Remembering: how beautiful my hometown is in the fall; the way the streets explode in red, yellow and orange and the nights become still.
Writing: as though I have found a space where I might just fit in perfectly.
I was 16 when I fell in love for the first time, and like any young girl at that age, I thought he was the be all and end all. I had no idea that there would be others after him.
He was sweet and kind, with big, light brown eyes and a smile that made everything seem instantly better, and I loved him. For over four years, we loved each other. And when our relationship came to its end, when it became clear that we weren’t meant to be forever, I lost more than the love of a boy. I lost the love of a village; of friends and family who had been so intertwined in my life that I didn’t know where I ended and they began.
Often times I’m grateful that I moved away; that I don’t have to worry about the memories associated with places, things and people. I spent too much of my twenties running away from my mistakes and regrets. Here in Vegas, there is only Dominic; there are only our places, our things, our people. And all the dust and dirt and debris from my past is back there in Canada somewhere, floating around, unnoticed.

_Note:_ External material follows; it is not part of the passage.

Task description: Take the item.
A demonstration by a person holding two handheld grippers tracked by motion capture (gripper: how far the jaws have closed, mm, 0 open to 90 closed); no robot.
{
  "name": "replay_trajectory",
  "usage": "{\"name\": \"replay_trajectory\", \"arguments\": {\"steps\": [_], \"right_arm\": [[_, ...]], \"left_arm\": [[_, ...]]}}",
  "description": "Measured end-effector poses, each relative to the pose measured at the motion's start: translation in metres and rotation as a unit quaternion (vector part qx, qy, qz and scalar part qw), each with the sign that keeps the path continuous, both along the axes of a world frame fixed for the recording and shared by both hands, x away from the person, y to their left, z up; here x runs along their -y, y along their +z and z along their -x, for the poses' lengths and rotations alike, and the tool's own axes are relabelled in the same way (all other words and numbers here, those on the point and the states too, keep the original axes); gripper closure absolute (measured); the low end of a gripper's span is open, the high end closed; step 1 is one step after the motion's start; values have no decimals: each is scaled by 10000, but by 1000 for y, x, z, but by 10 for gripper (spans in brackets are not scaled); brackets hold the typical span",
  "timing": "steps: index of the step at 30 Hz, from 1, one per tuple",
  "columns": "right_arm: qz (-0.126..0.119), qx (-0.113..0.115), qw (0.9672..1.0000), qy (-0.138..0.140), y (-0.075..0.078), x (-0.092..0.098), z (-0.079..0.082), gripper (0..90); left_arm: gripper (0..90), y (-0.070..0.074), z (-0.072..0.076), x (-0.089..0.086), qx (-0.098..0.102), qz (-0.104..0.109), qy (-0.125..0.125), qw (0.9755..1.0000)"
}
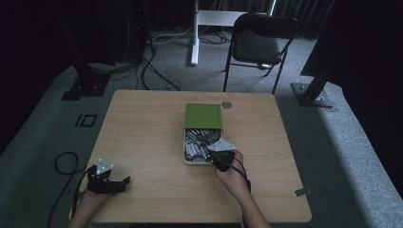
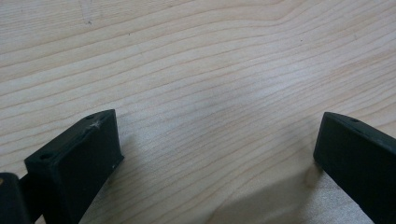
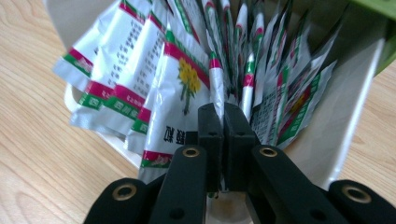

And all that’s ahead of me is him, and us, and this family we have built.
I’ve been quiet, but for good reason. To quote Suzy: “So, I’m writing a book.”
It has flown out of me so organically that I almost can’t believe it’s nearly complete. To say that I’m one to start stories and never finish them is an understatement; and that is why, even if this book never sees the light of day, it will always be a huge accomplishment for me.
Soon, I will be editing… and that scares me more than writing this book ever has, because I’m afraid to look at it so closely that I could find holes. Though, I suppose that’s the whole purpose to editing.
All of this is to say that I’ll certainly come up for air soon. Until then, here are some words that I strung together to begin my book:
They weren’t always this way.
In fact, Lily and Thomas Gardner used to be happy. The kind of happy that made most people envious, sick to their stomachs, or likely some combination of the two.
Thomas was the first man Lily had ever deemed worthy to let all the way in to her life. Before him she had known only liars and cheats, boyfriends who worked too much or too little and didn’t know a healthy relationship from a hole in the wall.
The intensity in which Thomas pursued her in the beginning made her weak in the knees. All the flowers, the expensive dinners, the opening and closing of car doors, the intense eye contact, and texts throughout the day all culminated in one thing: her absolute undoing.